Un week-end d’octobre, quelque chose d’inusité se tramait au Nombre 110, salle de spectacle située en plein cœur des locaux de pratiques Les Studios de Rouen du quartier Hochelaga : un double lancement d’album pour les groupes montréalais TurboQuest et Chronochromie. Sur deux soirs, cet événement juxtaposait deux facettes très différentes du rock progressif d’aujourd’hui.
D’un côté, des arrangements flamboyants des meilleurs tubes de jeux vidéos et de l’autre, une musique aussi pesante que cérébrale, intransigeante dans sa complexité. Tout cela se liait néanmoins dans l’approche intello qui nourrissait les deux démarches. Qu’on ne s’y méprenne, le rendu en salle était spectaculairement ludique.
Chronochromie
Si l’art d’être « extrêmement progressif » existe en musique, c’est notamment à Chronochromie qu’on doit en attribuer le crédit. Le groupe, qui jouait à peine trente minutes, nous a laissé bouche bée, voire stupéfaits par une inéluctable virtuosité technique.
Bien que la musique progressive se soit développée à travers d’innombrables prolongements depuis les années 1970, il y a peu de choses que l’on puisse vraiment comparer au trio montréalais. Effectivement, le rock et le métal progressif se développent souvent par l’enchaînement élaboré d’idées musicales somme toute digestes.
Même si les formes sont longues et audacieuses, l’un des dénominateurs communs du genre reste tout de même l’utilisation de cellules répétitives. Ce n’est pas le cas de Chronochromie, qui varie et développe son matériau plutôt que ne le réitère. Sur les cinq titres du EP Epoch, aucune place n’est laissée à l’installation d’un groove de plus d’une mesure tant la musique est densément organisée.
Cette approche résolument contemporaine n’est pas sans rappeler la nouvelle musique héritière de la musique classique occidentale. Car Chronochromie, qui tire son nom d’une œuvre symphonique d’Olivier Messiaen, est à l’origine un projet du compositeur Alexandre David, connu pour ses œuvres instrumentales. Le travail rythmique et harmonique y est donc très poussé, chaque morceau du casse-tête agissant comme étape logique d’une forme toujours en mouvement.
Dans un autre contexte, l’absence de répétition pourrait être un choix casse-gueule. Par contre, David et ses comparses maintiennent toujours une certaine cohérence dans leur musique. Certains éléments mélodiques et harmoniques persistent effectivement au fil des morceaux, créant des échos familiers qui sont essentiels à la stimulation d’une écoute engageante.

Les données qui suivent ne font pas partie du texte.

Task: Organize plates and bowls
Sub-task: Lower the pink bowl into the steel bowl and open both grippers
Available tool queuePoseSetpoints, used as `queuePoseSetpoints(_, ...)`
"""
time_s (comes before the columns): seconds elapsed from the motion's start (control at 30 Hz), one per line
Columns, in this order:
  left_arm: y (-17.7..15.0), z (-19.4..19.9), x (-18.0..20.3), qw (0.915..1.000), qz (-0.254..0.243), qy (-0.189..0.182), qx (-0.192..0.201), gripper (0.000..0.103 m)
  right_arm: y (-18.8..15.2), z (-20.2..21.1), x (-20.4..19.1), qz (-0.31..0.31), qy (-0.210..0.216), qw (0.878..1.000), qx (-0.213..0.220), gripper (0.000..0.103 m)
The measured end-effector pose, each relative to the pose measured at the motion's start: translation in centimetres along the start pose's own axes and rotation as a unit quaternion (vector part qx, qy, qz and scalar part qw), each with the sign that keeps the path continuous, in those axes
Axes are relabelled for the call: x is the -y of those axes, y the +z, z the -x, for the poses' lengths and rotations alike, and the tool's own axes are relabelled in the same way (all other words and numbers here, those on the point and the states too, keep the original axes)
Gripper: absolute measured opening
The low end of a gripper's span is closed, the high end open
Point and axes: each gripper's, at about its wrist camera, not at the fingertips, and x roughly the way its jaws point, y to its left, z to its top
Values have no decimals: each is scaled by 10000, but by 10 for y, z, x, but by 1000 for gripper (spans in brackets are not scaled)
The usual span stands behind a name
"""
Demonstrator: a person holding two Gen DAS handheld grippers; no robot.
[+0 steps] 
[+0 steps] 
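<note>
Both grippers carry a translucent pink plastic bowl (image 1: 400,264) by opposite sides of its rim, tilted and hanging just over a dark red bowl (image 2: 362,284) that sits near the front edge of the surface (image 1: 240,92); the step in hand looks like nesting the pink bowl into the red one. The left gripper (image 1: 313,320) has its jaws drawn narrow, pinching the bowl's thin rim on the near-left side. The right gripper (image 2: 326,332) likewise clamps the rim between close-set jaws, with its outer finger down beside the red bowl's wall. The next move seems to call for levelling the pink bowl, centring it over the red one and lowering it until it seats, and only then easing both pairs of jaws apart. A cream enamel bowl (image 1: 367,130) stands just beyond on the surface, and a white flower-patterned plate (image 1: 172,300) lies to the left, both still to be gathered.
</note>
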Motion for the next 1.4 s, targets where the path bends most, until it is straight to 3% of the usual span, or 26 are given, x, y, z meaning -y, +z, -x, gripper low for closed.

Alors que la simple exécution de cette musique relève de l’exploit et pourrait suffire à gagner la sympathie du public, Chronochromie surprend également par la musicalité de sa proposition et sait tenir en haleine quiconque lui tend l’oreille. Une force locale en plein essor et qui ne demande qu’à être découverte.
TurboQuest
L’auditoire s’attendant à identifier des thèmes de Zelda et Mario Bros dans un concert de TurboQuest risque d’être un tantinet déçu. Si le groupe n’omet pas d’inclure ces classiques dans son répertoire, il fait principalement dans l’arrangement de pièces tirées de jeux beaucoup plus obscurs. C’est cette exploration férue de l’underground du jeu vidéo qui se poursuit dans un deuxième album intitulé Enter the Turboverse.
Décidément, le quintette instrumental a un public qui connaît bien le matériel original référencé. C’est d’ailleurs ce public, celui des gamers, chez qui TurboQuest a principalement bâti sa réputation. L’ensemble est effectivement un habitué des conventions telle l’Otakuthon de Montréal et il entretient des liens étroits avec l’Orchestre de Jeux Vidéos.
Cependant, même pour le néophyte, les morceaux de TurboQuest fonctionnent très bien comme pièces de power metal autonomes, avec leurs escapades progressives et leurs refrains accrocheurs. C’est là une excellente mesure de la valeur artistique de ce qui nous était présenté. Il faut également saluer la virtuosité des artistes, qui ont pour la plupart des formations académiques en musique. Leurs arrangements laissent fréquemment place à des soli où chaque musicien.ne a sa chance de resplendir. Chapeau au claviériste pour son utilisation d’une keytar lumineuse.
Chose certaine, c’est qu’on ne s’ennuie pas à écouter ces morceaux exécutés avec habileté technique et forte présence scénique. Au-delà de la nostalgie, le quintette assume pleinement son côté rock ‘n’ roll et tout le plaisir qu’il a à raviver l’univers ludique qui l’anime. Car au fond, c’est bien ça la vocation des jeux vidéos, divertir!